(SUPPLIED MATERIAL Opens)

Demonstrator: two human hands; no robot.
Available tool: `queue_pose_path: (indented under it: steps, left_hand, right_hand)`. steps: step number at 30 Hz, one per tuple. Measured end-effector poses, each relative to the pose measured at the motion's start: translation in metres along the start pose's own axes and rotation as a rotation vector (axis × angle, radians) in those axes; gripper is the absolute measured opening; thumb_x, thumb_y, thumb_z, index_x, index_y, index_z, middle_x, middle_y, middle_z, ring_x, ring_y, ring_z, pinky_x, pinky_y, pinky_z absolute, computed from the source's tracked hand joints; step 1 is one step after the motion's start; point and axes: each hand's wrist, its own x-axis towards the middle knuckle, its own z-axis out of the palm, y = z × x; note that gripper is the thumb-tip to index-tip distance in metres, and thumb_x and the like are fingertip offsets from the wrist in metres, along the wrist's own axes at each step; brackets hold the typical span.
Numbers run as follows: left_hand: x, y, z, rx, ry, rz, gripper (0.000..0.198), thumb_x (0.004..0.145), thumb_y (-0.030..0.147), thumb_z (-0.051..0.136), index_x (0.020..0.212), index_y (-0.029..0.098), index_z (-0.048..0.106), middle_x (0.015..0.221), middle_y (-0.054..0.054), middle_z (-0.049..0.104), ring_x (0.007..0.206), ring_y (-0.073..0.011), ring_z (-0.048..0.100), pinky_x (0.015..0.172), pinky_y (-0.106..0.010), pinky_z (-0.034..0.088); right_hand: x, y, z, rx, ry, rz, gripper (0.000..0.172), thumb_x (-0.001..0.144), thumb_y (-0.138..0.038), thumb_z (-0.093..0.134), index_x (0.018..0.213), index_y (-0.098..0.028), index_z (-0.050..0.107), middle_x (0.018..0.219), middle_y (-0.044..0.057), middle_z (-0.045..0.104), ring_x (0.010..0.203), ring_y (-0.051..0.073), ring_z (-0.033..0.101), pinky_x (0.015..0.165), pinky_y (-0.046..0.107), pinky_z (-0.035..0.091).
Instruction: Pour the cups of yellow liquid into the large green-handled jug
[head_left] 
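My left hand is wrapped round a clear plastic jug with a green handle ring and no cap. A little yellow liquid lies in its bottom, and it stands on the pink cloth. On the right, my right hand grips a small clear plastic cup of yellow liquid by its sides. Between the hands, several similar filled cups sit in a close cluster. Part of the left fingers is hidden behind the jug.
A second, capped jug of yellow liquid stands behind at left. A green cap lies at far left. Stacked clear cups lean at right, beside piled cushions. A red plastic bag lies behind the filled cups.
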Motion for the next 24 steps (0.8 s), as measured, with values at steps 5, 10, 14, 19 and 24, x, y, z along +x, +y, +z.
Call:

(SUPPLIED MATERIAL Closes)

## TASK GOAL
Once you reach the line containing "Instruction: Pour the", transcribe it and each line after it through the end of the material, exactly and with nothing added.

## TASK OUTPUT
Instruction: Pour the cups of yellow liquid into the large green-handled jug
[head_left] 
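My left hand is wrapped round a clear plastic jug with a green handle ring and no cap. A little yellow liquid lies in its bottom, and it stands on the pink cloth. On the right, my right hand grips a small clear plastic cup of yellow liquid by its sides. Between the hands, several similar filled cups sit in a close cluster. Part of the left fingers is hidden behind the jug.
A second, capped jug of yellow liquid stands behind at left. A green cap lies at far left. Stacked clear cups lean at right, beside piled cushions. A red plastic bag lies behind the filled cups.
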Motion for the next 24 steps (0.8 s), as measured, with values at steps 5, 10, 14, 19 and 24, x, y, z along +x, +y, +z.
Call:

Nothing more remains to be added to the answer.